Supplied information —
* * * * * * *

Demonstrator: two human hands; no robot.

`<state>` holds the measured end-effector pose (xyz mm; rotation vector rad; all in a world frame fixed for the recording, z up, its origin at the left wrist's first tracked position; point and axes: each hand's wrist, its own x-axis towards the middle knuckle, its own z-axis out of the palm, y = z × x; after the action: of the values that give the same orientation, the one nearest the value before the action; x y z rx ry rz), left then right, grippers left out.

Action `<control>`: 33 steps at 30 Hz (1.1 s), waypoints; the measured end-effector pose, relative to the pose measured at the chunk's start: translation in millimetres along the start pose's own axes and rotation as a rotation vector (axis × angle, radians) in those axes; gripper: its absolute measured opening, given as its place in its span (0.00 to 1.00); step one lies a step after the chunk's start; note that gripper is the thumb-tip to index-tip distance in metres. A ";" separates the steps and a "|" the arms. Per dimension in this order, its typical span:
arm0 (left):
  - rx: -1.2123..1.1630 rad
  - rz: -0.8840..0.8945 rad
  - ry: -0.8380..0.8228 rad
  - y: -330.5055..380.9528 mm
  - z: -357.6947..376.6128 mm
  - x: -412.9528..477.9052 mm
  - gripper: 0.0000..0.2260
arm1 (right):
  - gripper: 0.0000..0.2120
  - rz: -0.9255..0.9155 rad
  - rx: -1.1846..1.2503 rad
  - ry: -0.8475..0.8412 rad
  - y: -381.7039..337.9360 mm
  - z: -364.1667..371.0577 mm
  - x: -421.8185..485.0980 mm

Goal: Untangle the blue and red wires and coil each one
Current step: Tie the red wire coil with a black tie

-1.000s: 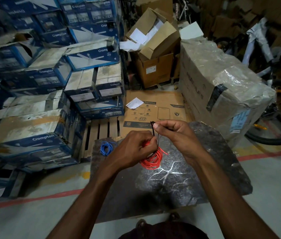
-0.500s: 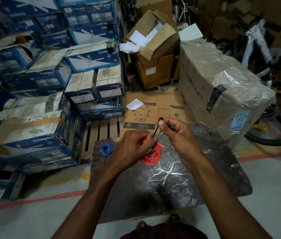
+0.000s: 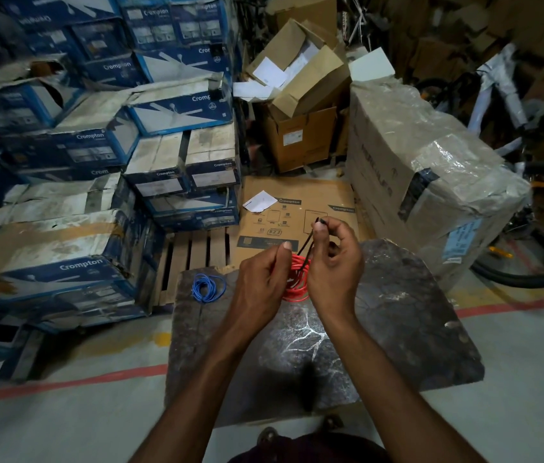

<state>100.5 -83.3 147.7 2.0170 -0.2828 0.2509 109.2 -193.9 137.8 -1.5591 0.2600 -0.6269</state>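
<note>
While bunched, red wire (image 3: 297, 279) between hands

Dim warehouse light, glare on the dark slab (image 3: 397, 322), wide-angle bending and blur at edges.

Both forearms are seen bare from the elbow down, with no sleeves in view. No rings, watch or gloves are seen on the left hand (image 3: 261, 285) or the right hand (image 3: 334, 266). Dark clothing (image 3: 307, 449) is seen at the bottom edge, and the tips of dark footwear (image 3: 265, 435) below the arms.
</note>
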 end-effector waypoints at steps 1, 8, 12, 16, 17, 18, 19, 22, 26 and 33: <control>-0.030 -0.006 0.017 0.2 1.4 -1.4 0.23 | 0.06 -0.015 -0.009 0.010 0.6 2.0 1.0; -0.265 -0.245 0.114 18.2 14.0 -9.8 0.19 | 0.04 -0.151 -0.057 0.056 -4.9 9.7 7.8; -0.370 -0.469 0.138 27.1 11.3 -1.6 0.09 | 0.03 -0.161 -0.061 0.074 -4.6 9.0 8.4; -0.502 -0.510 0.141 29.7 9.8 4.8 0.12 | 0.05 -0.182 -0.035 0.043 -5.5 12.0 7.4; -0.534 -0.529 0.145 30.3 9.5 5.0 0.13 | 0.07 -0.185 -0.025 0.044 -6.8 13.1 7.9; -0.567 -0.551 0.146 31.2 8.7 4.4 0.13 | 0.10 -0.192 -0.022 0.045 -8.1 13.4 8.0; -0.596 -0.566 0.142 31.3 8.0 4.5 0.13 | 0.11 -0.200 -0.024 0.047 -8.6 13.4 8.0; -0.665 -0.603 0.078 29.7 6.0 3.7 0.18 | 0.06 -0.223 -0.014 0.038 -5.8 12.2 6.1; -0.710 -0.656 0.060 29.0 5.2 6.6 0.20 | 0.05 -0.278 -0.019 0.035 -3.4 13.3 5.1; -0.824 -0.656 0.057 28.4 3.5 7.9 0.10 | 0.07 -0.294 -0.049 0.008 -3.8 14.0 5.8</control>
<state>99.5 -99.6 172.5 1.1881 0.2861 -0.2033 120.6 -184.7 143.2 -1.6569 0.0510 -0.8605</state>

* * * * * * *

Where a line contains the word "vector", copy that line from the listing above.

`<state>` holds the measured end-effector pose (xyz mm; rotation vector rad; all in a world frame fixed for the recording, z up, its origin at the left wrist's first tracked position; point and axes: each hand's wrist, its own x-axis towards the middle knuckle, its own z-axis out of the palm, y = z × x; after the action: of the values that give the same orientation, the one nearest the value before the action; x y z rx ry rz), left then right, grippers left out.
Action `<control>`: 33 steps at 30 Hz (1.1 s), waypoints; the measured end-effector pose, relative to the pose measured at the chunk's start: translation in millimetres along the start pose's own axes and rotation as a rotation vector (axis × angle, radians) in those axes; gripper: its absolute measured opening, given as its place in its span (0.00 to 1.00); step one lies a step after the chunk's start; note that gripper is the thumb-tip to index-tip distance in metres. A ";" separates the steps and a "|" the arms. Per dimension in this order, its typical span:

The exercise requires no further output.